Nunca fui conhecido por ter grandes rasgos de memória. Aliás, para os gatunos, seria a testemunha ideal porque não seria capaz de descrever os meliantes. Talvez para não ocupar a capacidade disponível, o meu cérebro despacha as tarefas e automaticamente dá o expediente como encerrado. Como tal, fico extremamente feliz por fazer parte de um mundo que fotografa, grava e regista tudo o que se faz no dia-a-dia – uma espécie de autobiografia, construída à medida que os acontecimentos surgem.
A malta que presenciou o (agora célebre) apagão de 28/4 tem matéria para explorar durante os próximos quinze dias! Mais que as peripécias e trapalhadas daqueles senhores que nos deveriam proteger – e, mais uma vez, se prova que este país é fantástico para os humoristas – são as experiências sociais vividas por cada um de nós, naquele momento. A pergunta que se impõe, a cada um de nós, é onde estávamos pelas 11:33?! Gostava de ter uma perspectiva geral da população, numa espécie de “Big Brother”. Uma semana depois, começam a surgir alguns relatos caricatos. Afinal, entre milhões de portugueses e turistas, alguém passou por tudo aquilo que vocês possam imaginar.
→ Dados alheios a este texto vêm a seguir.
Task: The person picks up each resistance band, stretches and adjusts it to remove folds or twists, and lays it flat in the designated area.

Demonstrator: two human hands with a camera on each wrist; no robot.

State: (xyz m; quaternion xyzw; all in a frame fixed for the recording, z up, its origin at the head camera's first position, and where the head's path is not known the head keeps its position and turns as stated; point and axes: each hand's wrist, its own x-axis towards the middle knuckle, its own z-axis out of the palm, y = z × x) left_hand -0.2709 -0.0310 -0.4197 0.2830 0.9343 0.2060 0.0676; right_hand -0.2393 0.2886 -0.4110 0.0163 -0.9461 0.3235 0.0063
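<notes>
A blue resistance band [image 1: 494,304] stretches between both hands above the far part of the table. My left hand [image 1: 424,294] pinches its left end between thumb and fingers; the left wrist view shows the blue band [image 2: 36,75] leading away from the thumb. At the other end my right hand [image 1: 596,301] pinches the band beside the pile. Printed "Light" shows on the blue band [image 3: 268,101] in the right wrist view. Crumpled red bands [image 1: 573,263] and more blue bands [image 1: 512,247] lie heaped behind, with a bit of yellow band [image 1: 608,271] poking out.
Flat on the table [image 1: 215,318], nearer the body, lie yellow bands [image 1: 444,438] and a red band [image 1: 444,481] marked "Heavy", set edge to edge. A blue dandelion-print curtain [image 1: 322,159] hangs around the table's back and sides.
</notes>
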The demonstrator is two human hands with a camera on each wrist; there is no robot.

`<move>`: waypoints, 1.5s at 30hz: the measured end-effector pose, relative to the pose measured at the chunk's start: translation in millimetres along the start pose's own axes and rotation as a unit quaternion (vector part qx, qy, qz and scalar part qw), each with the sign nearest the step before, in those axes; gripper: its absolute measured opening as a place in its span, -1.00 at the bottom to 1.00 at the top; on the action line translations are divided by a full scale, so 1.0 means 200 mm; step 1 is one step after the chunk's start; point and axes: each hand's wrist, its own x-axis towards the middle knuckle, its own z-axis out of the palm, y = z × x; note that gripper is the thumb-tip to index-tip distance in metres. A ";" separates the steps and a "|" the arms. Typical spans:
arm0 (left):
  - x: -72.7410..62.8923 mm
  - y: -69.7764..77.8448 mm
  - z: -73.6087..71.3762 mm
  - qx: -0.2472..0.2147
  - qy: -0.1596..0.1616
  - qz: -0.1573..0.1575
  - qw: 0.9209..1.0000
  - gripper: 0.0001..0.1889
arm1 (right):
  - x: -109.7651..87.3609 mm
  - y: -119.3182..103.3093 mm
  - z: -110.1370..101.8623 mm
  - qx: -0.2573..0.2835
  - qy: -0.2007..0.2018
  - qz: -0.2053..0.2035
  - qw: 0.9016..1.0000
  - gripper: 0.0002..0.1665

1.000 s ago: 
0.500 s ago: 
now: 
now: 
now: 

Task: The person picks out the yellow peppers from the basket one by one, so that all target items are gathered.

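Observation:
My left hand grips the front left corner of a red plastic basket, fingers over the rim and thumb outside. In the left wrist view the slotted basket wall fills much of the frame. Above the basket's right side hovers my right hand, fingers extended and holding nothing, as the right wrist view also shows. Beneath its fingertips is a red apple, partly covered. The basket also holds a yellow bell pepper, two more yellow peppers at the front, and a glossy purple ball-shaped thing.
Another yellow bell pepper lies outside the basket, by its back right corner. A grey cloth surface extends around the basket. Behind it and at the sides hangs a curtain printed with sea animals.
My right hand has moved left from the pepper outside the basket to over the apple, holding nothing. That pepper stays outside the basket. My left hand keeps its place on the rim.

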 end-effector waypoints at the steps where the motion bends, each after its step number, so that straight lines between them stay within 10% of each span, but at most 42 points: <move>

Sim, mesmo tudo…
Algumas senhoras, em processo de embelezamento nos respectivos salões, ficaram com cabelo a duas ou três cores e, as que estavam em secagem, são perseguidas por pássaros que querem construir um ninho. Electricistas, durante as tarefas laborais, foram acusados de incompetência por aqueles engenheiros de ocasião, que passam a vida a observar e a fazer perguntas. Alguns idosos (e não só), utilizadores assíduos de casas-de-banho públicas, no uso do mictório, ficaram com nódoas nas calças e gaguez temporária. Muitos instrutores das escolas de condução descobriram, da pior maneira, que os seus alunos nunca quiseram perceber as regras de trânsito.
De certeza conhecem outras situações embaraçosas ligadas a este dia. Muita gente recorreu à (nossa típica) esperteza saloia e, em benefício próprio, marcou pontos. Uma palavra para os que, em nome da extinção da espécie (por causa do fim-do-mundo) e agraciados com alguém do sexo oposto, aproveitaram a oportunidade para fazer tremer a Terra.
Os números da natalidade prometem aumentar em Janeiro. Porém, da mesma forma, no dia seguinte, muitos rumaram às farmácias em busca de pílulas do dia seguinte. O tal que, durante o apagão, se temia que não aparecesse.